El período entre 1998 y 2003, constituyó un quinquenio de peculiaridades trascendentes para el arte cubano contemporáneo. El Instituto Superior de Arte (ISA), como el centro generador de estos y otros proyectos de seria búsqueda en lo artístico, se reafirma como uno de los enclaves protagónicos en el diagrama de la Institución arte. Este lapso de tiempo constituyó una especie de tránsito, un cierre de ciclo que definía una pretendida y esperada generación 00, aunque esta noción entonces no se percibía con claridad.
En lo consecutivo el mercado ha azotado de manera determinante la producción artística que le sucedió y, paradójicamente o consecuentemente con esa determinante inquietud indagatoria, muchos de los integrantes de esas prácticas pedagógicas grupales han tenido una muy afortunada carrera en términos de reconocimiento internacional, y afortunadamente, también de mercado. Sin embargo, las acciones de otros grupos no han logrado el mismo impacto, y a la vocación sociológica le está resultando muy difícil reinventarse en una circunstancia en la que abiertamente el fin último, no solo del artista, es vender.

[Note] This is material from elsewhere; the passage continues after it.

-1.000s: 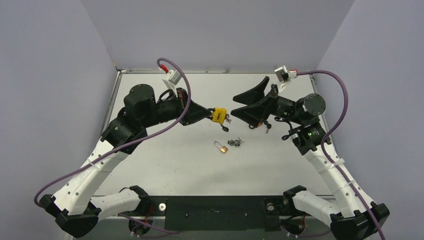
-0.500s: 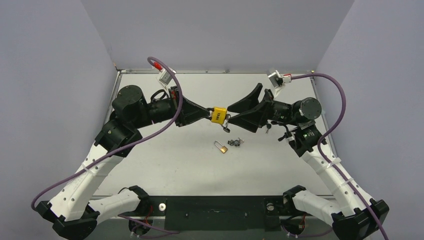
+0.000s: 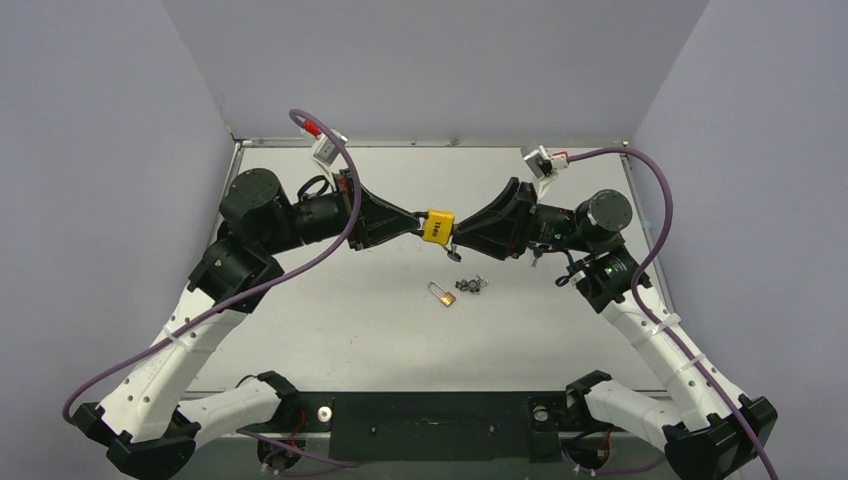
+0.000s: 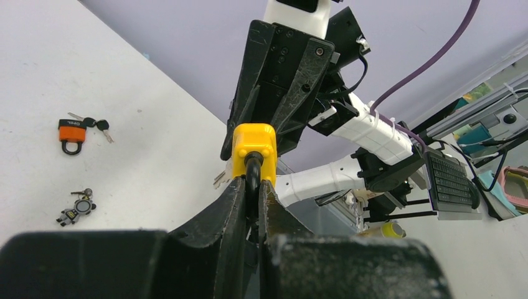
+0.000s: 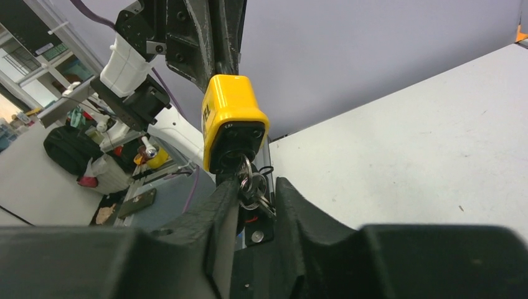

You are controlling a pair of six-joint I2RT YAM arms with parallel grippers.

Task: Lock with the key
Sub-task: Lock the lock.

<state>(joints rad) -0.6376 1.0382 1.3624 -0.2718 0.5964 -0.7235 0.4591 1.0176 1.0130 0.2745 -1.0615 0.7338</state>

Aún en pleno goce de juventud y de sobrado potencial creativo, en 2010 René Francisco obtuvo el Premio Nacional de Artes Plásticas y Lázaro Saavedra en el 2014. Sus maneras para la enseñanza artística propiciaron la activación de resortes intelectuales y prácticos para el posicionamiento de la creación desde el colectivo. Si bien es cierto que un denominador común para DUPP y ENEMA es que cada una se distingue por la identidad plástica de su “artista profesor”, también es cierto que el ímpetu cuestionador y la capacidad innovadora de los “estudiantes artistas” que conformaron cada grupo, hicieron aportaciones concretas que determinaron los resultados artísticos que con nostalgia hoy se recuerdan. Es cierto que los ángulos de percepción eran otros, pero el accionar de estos grupos contribuía a que se les atendiera y se legitimaran. El tiempo transcurre y las nociones de consumo y concepción del arte también cambian. Es cierto que ya no se comparte el mismo entusiasmo institucional ni hay la misma conciencia crítica. Quizá por eso la 4ta Pragmática por ejemplo, que igual contó con la guía de René Francisco y que tuvo en su nómina a jóvenes talentosos, si bien intentó con ímpetu establecer sus propuestas morfológicas, desde mi punto de vista nunca lograron articular la noción del colectivo por encima del interés individual, y habría que valorar los verdaderos aportes que les ofreció esta experiencia que tenía referentes tan elevados. Probablemente es una cuestión generacional.
DUPP y ENEMA marcaron un paradigma que trascendió sus notables resultados pedagógicos -lo que significó estas prácticas para cada uno de los entonces estudiantes hacia el futuro-, para configurarse como acontecimientos artísticos de absoluta autonomía rara vez alcanzada con posterioridad hasta hoy.